TRY IT:
A single figure is the whole answer: the number of lines in the records that contain "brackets".

INFORMATION:
________________________

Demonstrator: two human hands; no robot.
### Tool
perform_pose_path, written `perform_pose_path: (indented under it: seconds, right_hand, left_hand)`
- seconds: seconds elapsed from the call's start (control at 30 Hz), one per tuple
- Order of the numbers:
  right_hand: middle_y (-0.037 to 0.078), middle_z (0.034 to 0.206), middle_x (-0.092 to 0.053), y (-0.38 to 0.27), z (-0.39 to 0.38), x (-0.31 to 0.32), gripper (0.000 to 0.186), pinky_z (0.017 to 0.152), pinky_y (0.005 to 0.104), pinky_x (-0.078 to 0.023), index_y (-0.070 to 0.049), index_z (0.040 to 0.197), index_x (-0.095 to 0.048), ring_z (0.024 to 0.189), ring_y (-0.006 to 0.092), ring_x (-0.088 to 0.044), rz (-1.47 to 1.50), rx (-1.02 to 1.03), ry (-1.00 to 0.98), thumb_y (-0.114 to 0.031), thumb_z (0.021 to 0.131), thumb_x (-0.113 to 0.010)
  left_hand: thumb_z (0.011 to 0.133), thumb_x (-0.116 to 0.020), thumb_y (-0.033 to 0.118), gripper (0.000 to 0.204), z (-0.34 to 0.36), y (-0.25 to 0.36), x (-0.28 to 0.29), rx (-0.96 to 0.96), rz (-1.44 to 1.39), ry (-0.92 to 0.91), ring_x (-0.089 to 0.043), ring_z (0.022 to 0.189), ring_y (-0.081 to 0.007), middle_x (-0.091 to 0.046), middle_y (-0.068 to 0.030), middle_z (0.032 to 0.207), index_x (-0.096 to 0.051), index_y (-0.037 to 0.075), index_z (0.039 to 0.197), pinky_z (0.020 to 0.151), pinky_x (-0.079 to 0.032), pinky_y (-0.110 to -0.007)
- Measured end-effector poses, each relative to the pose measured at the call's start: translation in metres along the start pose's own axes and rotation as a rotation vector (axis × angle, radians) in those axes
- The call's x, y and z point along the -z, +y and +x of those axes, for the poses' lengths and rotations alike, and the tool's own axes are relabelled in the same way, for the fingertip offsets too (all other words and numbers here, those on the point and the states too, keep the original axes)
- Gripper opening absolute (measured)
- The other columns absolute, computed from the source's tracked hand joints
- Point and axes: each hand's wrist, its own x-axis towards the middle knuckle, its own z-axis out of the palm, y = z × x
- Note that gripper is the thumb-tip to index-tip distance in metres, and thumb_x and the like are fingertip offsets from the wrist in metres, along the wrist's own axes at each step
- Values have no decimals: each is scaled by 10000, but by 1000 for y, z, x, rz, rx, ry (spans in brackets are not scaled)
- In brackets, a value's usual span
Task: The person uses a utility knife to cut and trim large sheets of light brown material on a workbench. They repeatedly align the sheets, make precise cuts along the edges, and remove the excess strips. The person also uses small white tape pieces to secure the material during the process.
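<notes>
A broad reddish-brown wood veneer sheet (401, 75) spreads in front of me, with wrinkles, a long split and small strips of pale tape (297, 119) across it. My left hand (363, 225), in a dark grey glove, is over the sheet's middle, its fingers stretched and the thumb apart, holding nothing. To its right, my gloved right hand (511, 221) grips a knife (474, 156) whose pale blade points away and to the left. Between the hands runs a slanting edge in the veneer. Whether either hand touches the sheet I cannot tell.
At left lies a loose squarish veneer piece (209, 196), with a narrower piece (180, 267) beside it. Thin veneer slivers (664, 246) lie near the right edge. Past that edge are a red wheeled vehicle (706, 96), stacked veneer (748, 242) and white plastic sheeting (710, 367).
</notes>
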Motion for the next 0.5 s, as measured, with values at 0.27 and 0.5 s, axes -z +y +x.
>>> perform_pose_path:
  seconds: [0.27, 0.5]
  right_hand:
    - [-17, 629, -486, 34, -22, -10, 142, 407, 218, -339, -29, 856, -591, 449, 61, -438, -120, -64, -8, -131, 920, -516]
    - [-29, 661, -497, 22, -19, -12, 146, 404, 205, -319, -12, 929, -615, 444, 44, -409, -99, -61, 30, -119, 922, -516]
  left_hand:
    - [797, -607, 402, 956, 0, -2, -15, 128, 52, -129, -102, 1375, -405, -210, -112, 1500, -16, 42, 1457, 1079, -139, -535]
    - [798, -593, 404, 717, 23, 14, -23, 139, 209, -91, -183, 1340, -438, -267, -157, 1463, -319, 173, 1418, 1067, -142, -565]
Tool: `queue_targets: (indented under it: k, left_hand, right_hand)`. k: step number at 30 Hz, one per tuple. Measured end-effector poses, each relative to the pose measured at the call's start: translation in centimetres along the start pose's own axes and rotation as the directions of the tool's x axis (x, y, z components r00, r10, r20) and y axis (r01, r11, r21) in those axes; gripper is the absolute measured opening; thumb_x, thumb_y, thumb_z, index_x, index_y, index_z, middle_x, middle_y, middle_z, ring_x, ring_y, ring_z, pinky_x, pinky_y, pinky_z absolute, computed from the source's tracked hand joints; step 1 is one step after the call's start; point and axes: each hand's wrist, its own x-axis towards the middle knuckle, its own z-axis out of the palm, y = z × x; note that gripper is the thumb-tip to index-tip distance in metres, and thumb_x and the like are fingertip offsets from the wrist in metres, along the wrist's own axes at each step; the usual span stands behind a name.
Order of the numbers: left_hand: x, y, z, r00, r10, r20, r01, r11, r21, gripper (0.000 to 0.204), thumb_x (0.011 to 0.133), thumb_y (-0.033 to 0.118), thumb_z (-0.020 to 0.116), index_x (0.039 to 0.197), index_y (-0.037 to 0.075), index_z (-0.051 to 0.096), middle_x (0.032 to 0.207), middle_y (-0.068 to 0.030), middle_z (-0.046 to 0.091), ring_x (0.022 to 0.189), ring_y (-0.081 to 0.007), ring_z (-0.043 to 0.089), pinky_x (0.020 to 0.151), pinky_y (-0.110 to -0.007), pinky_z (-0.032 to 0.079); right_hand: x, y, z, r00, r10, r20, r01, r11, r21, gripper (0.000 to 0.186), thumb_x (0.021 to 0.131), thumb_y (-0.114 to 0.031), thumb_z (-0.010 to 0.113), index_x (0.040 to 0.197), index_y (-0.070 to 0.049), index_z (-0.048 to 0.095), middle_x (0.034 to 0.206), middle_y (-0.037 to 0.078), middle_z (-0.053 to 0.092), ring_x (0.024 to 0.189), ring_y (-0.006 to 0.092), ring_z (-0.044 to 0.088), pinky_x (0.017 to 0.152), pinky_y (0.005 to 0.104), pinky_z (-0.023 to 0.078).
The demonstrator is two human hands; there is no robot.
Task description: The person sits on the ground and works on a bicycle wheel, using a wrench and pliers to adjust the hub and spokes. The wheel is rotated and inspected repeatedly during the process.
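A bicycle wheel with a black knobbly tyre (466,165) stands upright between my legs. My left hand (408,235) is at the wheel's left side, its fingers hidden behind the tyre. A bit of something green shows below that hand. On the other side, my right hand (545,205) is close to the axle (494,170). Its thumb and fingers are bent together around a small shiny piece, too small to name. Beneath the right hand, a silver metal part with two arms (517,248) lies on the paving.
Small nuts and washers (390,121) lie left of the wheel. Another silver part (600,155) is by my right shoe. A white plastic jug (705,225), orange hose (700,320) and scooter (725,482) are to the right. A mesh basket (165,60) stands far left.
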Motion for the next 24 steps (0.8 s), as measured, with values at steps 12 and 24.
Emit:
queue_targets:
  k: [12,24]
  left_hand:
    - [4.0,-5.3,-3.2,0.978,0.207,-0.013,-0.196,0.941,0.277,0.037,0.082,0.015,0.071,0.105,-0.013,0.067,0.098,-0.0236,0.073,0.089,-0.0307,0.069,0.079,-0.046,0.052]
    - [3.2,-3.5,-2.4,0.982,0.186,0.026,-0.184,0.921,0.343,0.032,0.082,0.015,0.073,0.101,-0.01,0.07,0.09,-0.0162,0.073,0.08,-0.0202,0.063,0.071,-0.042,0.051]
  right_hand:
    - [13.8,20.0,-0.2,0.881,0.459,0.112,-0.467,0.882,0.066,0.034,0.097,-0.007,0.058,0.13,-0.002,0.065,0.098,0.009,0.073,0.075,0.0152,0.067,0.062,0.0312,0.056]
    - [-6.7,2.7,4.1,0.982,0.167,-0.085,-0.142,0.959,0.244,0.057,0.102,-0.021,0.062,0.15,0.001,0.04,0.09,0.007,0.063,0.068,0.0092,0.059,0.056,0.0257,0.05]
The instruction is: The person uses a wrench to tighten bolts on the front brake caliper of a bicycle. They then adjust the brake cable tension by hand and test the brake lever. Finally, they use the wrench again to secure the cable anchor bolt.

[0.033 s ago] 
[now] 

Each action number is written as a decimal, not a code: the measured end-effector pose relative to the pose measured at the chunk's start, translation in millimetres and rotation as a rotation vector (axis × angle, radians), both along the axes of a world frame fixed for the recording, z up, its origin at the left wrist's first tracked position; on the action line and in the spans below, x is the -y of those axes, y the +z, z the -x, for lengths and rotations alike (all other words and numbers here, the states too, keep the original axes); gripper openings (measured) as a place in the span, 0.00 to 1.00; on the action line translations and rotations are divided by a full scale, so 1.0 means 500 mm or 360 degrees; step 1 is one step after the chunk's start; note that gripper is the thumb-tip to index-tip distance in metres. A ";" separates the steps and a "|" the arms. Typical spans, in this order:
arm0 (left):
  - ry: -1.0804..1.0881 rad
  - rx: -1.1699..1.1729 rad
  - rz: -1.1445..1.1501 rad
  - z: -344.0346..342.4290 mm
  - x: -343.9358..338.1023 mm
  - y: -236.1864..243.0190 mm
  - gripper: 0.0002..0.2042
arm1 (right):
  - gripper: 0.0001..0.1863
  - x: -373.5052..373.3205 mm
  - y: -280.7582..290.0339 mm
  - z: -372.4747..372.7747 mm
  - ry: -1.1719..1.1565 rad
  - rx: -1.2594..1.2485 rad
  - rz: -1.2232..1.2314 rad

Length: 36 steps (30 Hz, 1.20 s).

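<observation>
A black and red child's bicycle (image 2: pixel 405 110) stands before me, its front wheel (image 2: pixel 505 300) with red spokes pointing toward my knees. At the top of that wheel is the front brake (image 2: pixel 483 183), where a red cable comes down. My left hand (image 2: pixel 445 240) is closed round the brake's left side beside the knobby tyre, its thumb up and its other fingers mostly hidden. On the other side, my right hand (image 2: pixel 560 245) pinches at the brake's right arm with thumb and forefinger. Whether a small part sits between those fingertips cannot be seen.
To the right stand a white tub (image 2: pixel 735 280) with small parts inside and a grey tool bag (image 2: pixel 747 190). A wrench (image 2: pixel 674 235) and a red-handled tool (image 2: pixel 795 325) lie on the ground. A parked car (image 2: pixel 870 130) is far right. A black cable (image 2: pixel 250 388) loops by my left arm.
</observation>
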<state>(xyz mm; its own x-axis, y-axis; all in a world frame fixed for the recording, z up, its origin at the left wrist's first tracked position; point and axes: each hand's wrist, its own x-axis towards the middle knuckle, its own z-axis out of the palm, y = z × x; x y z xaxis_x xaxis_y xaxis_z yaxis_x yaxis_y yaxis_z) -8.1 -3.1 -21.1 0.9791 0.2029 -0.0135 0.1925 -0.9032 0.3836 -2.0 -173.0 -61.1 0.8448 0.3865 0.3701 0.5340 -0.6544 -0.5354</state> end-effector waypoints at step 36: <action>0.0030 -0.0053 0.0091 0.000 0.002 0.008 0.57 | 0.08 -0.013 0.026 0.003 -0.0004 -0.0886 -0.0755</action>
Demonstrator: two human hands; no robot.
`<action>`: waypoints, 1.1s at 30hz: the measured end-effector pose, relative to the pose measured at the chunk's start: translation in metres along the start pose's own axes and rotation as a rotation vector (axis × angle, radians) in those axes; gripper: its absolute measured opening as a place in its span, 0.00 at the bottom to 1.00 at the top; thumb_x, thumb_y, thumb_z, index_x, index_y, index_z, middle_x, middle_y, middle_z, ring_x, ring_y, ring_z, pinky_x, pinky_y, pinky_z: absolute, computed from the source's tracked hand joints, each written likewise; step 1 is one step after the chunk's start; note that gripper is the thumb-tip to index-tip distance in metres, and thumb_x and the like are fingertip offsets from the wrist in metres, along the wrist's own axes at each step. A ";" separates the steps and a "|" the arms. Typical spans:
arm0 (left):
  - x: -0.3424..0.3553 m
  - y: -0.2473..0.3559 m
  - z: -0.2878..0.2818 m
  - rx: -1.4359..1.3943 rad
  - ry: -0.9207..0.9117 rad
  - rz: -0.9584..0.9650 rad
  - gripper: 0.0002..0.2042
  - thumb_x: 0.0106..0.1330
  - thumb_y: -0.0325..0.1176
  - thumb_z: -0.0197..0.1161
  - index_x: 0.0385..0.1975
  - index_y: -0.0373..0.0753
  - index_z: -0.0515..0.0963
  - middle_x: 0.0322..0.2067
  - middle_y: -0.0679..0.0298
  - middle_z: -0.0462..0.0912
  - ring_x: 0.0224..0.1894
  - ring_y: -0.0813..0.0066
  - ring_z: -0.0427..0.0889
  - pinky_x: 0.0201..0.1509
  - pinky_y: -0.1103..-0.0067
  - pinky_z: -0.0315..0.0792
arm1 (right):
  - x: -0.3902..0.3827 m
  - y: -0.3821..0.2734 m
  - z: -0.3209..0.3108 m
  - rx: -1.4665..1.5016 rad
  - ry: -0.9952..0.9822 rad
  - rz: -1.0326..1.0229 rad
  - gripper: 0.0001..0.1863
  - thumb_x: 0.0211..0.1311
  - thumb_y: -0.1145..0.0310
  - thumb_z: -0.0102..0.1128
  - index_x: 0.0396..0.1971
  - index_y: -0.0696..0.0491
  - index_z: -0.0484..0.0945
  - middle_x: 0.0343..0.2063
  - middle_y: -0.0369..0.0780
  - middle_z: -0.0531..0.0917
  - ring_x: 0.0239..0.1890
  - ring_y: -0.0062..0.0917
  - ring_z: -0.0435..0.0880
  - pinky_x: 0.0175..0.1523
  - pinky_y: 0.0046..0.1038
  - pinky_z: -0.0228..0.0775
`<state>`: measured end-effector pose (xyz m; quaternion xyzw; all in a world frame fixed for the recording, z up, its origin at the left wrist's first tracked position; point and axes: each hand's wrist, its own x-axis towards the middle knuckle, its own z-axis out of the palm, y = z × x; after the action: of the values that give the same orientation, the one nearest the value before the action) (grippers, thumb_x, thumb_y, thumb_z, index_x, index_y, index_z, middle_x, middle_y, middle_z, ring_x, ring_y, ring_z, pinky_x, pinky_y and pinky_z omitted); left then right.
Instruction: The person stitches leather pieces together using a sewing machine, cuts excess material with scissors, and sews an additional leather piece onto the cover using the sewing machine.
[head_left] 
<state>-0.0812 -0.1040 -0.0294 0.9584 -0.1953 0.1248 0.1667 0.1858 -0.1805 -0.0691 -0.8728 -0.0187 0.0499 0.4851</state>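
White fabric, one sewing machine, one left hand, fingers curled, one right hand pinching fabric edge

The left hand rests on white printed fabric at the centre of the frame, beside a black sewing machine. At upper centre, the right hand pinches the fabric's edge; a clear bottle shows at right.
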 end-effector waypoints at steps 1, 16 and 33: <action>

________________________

TASK SOLUTION:
2